--- START ---

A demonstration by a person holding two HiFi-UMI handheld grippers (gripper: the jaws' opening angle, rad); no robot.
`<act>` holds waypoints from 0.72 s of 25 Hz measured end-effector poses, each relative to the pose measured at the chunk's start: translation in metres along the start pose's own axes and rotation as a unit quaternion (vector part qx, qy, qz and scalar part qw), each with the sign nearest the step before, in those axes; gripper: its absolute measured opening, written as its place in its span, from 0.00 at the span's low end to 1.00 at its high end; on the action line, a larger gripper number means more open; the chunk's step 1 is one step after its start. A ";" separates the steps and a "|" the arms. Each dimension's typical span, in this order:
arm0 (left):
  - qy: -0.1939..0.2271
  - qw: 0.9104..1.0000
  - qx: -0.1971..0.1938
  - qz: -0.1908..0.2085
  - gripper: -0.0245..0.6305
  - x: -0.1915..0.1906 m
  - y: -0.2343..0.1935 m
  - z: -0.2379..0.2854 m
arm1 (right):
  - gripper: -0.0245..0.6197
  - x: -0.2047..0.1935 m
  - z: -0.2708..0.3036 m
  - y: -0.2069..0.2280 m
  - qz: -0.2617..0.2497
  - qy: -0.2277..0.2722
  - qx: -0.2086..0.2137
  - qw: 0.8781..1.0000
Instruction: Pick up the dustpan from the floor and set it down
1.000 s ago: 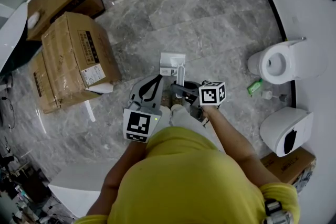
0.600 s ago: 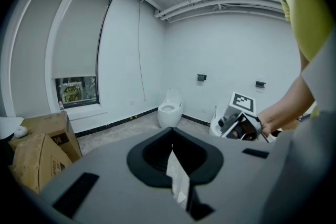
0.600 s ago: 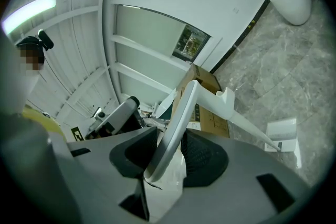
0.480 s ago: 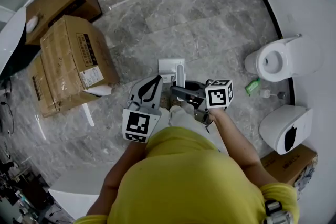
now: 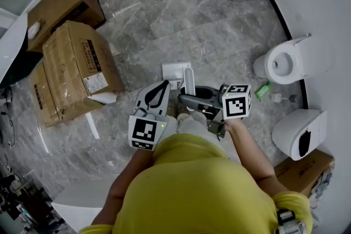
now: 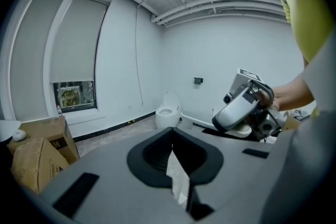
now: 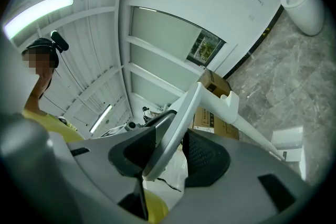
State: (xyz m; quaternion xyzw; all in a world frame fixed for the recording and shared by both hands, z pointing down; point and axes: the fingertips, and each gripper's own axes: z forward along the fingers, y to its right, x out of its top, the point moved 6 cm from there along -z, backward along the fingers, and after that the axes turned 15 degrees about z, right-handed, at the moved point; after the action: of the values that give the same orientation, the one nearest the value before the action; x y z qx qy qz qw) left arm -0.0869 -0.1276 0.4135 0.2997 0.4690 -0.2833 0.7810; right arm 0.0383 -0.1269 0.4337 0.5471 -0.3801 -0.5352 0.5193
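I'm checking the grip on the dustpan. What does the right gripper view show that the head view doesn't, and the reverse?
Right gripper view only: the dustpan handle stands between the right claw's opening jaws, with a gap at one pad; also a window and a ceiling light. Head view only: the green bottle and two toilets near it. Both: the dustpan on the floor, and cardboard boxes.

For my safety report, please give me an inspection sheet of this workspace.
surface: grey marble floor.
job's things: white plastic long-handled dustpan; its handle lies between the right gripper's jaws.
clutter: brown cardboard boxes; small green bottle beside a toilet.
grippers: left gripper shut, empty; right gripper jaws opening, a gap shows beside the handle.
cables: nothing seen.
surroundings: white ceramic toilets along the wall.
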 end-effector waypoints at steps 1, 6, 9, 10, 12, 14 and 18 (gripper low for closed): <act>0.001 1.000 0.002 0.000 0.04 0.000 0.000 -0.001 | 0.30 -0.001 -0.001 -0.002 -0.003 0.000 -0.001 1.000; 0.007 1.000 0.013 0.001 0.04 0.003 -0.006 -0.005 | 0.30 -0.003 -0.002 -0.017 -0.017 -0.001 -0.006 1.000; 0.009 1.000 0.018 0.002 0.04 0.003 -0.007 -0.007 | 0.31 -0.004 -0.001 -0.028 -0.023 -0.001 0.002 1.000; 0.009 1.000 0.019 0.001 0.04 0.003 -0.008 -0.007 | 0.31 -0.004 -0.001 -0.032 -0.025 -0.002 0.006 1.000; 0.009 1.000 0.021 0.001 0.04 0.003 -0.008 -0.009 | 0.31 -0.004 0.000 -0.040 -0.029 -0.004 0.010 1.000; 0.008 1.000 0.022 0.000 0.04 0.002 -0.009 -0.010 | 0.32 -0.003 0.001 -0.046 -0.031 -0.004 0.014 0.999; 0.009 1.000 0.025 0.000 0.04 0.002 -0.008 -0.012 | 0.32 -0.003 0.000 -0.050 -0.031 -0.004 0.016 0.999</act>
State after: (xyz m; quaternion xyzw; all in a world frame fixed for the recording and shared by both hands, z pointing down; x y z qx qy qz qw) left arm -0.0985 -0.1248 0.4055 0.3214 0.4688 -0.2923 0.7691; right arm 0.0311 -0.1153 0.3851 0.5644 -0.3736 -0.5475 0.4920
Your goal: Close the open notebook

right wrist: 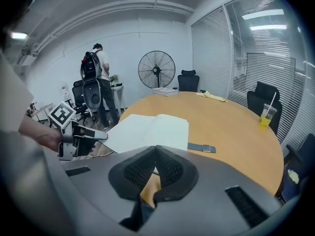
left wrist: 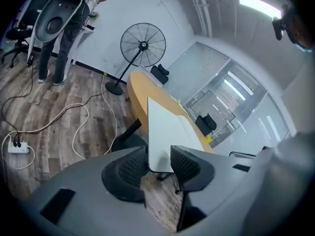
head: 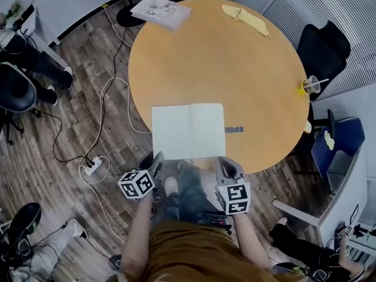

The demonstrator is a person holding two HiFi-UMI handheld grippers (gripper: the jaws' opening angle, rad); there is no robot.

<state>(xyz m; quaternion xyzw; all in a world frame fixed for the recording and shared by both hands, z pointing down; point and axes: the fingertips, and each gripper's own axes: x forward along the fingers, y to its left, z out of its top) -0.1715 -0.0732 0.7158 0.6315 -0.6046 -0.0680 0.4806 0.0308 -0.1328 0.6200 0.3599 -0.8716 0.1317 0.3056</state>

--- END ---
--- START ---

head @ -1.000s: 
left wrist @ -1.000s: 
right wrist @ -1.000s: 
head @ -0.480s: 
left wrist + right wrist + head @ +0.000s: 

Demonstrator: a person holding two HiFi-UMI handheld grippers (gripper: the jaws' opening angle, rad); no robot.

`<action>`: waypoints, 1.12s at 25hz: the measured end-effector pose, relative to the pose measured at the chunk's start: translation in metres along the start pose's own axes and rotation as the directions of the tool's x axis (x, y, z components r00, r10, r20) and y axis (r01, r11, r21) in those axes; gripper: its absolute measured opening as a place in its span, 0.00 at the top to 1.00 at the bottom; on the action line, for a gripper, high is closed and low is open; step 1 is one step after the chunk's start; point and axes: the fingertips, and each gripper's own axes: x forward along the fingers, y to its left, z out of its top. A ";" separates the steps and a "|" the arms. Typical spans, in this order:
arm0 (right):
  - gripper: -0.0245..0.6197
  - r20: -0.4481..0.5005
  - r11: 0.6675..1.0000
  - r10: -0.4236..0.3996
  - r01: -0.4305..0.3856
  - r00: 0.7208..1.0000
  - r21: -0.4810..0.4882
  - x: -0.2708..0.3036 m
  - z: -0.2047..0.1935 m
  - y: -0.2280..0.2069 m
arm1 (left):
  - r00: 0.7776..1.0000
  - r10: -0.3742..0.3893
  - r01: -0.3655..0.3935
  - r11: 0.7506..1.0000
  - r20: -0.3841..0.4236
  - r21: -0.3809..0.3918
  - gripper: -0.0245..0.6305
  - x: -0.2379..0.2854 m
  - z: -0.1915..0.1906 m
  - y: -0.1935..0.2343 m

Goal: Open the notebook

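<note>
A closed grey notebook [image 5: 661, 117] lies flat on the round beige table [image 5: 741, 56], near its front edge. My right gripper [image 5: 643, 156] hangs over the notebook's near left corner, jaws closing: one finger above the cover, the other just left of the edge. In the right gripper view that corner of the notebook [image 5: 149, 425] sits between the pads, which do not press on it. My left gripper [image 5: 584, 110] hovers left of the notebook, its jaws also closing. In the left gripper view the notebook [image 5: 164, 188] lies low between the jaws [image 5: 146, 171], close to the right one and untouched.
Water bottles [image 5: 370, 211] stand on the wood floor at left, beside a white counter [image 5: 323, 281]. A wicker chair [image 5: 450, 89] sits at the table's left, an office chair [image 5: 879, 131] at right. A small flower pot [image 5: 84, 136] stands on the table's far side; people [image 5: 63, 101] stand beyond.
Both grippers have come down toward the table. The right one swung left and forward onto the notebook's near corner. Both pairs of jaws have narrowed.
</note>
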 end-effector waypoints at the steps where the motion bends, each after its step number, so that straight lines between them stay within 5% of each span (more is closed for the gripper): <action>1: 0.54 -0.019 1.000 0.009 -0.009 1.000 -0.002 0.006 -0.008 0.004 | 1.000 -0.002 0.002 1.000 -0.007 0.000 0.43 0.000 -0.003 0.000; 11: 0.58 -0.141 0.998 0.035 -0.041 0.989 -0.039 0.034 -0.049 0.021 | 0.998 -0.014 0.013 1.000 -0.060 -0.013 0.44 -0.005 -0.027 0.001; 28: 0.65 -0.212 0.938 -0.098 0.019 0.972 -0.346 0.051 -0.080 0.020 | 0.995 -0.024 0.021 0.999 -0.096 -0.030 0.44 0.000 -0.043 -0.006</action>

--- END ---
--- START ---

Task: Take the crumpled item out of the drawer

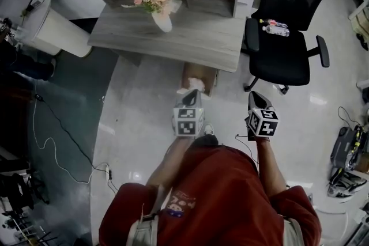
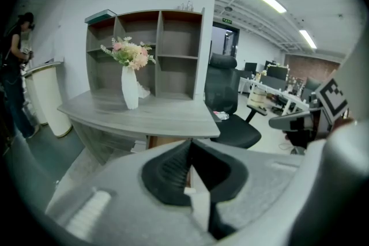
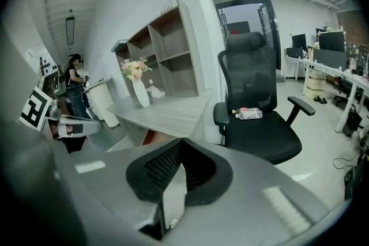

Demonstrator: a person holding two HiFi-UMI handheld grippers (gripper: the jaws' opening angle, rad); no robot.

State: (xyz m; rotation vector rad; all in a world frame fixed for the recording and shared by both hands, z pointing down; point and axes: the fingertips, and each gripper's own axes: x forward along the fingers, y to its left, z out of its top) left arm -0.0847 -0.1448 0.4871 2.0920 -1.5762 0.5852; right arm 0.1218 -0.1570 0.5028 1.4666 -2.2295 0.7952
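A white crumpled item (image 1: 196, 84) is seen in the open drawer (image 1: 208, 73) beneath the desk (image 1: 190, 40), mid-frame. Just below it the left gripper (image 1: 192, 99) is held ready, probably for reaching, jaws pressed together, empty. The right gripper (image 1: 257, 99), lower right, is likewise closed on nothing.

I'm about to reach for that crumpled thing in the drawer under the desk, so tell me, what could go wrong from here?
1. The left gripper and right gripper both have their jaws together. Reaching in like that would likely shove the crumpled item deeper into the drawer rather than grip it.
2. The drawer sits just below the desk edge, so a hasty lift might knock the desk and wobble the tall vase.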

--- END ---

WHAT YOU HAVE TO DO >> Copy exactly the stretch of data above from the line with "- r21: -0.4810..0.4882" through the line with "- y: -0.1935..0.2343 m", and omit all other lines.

RESULT BELOW >>
  - r21: -0.4810..0.4882
  - x: -0.2708..0.3036 m
  - z: -0.2047..0.1935 m
  - y: -0.2280..0.2069 m
arm1 (left):
  - r00: 0.7776..1.0000
  - r10: -0.3742..0.3893
  - r01: -0.3655..0.3935
  - r11: 0.7506..1.0000
  - r20: -0.3841..0.4236
  - r21: -0.3809..0.3918
  - gripper: -0.0245..0.6305
  - x: -0.2379..0.2854 m
  - z: -0.1915..0.1906 m
  - y: -0.1935..0.2343 m

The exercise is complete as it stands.